WHAT TO PRODUCE: Nothing but the text of the listing, repeated exactly, belongs in the answer; leave the images out.

DATASET EXTRACT:
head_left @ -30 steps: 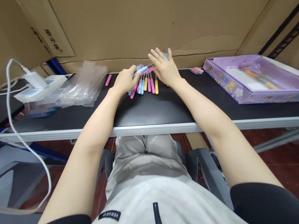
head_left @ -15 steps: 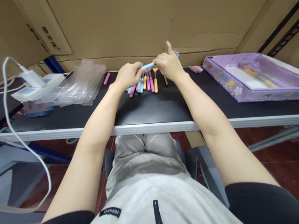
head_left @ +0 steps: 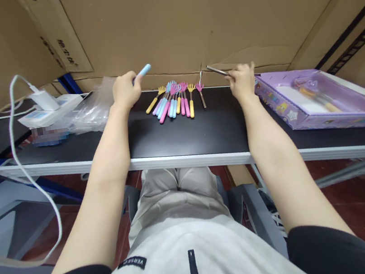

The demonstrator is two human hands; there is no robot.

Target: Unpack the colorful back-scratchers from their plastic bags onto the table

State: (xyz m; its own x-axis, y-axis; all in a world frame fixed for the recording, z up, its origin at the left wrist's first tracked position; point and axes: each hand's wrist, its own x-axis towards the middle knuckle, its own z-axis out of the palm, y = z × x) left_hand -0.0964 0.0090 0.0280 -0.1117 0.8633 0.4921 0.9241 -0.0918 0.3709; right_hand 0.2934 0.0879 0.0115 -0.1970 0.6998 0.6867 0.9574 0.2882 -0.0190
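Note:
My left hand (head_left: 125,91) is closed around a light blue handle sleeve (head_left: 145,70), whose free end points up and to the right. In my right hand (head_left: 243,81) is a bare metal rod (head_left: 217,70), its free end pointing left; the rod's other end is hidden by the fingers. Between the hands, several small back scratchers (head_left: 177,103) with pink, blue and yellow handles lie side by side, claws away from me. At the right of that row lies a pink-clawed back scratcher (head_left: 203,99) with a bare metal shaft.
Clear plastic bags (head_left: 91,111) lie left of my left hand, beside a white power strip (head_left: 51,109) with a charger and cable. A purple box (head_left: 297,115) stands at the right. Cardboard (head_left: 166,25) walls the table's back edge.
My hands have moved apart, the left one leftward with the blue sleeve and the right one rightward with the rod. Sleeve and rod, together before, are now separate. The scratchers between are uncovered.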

TASK OUTPUT:
head_left @ -30 steps: 
head_left @ -15 steps: 
head_left @ +0 steps: 

The demonstrator is two human hands; there is no robot.

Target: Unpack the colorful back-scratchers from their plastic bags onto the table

State: (xyz m; its own x-axis, y-axis; all in a world frame fixed for the recording, z up, its origin at the left wrist's first tracked position; point and axes: each hand's wrist, its own x-axis towards the middle knuckle, its own z-axis out of the palm, y = z × x) left_hand -0.0964 0.0090 0.0280 -0.1117 0.8633 0.4921 0.9241 -0.0918 0.3709; right_hand 0.2934 0.0879 0.0115 -0.1970 0.6998 0.6867 0.9574 0.2882 -0.0190
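Note:
My left hand (head_left: 125,91) is closed around a light blue handle sleeve (head_left: 145,70), whose free end points up and to the right. In my right hand (head_left: 243,81) is a bare metal rod (head_left: 217,70), its free end pointing left; the rod's other end is hidden by the fingers. Between the hands, several small back scratchers (head_left: 177,103) with pink, blue and yellow handles lie side by side, claws away from me. At the right of that row lies a pink-clawed back scratcher (head_left: 203,99) with a bare metal shaft.
Clear plastic bags (head_left: 91,111) lie left of my left hand, beside a white power strip (head_left: 51,109) with a charger and cable. A purple box (head_left: 297,115) stands at the right. Cardboard (head_left: 166,25) walls the table's back edge.
My hands have moved apart, the left one leftward with the blue sleeve and the right one rightward with the rod. Sleeve and rod, together before, are now separate. The scratchers between are uncovered.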

The work on this exercise has been completed.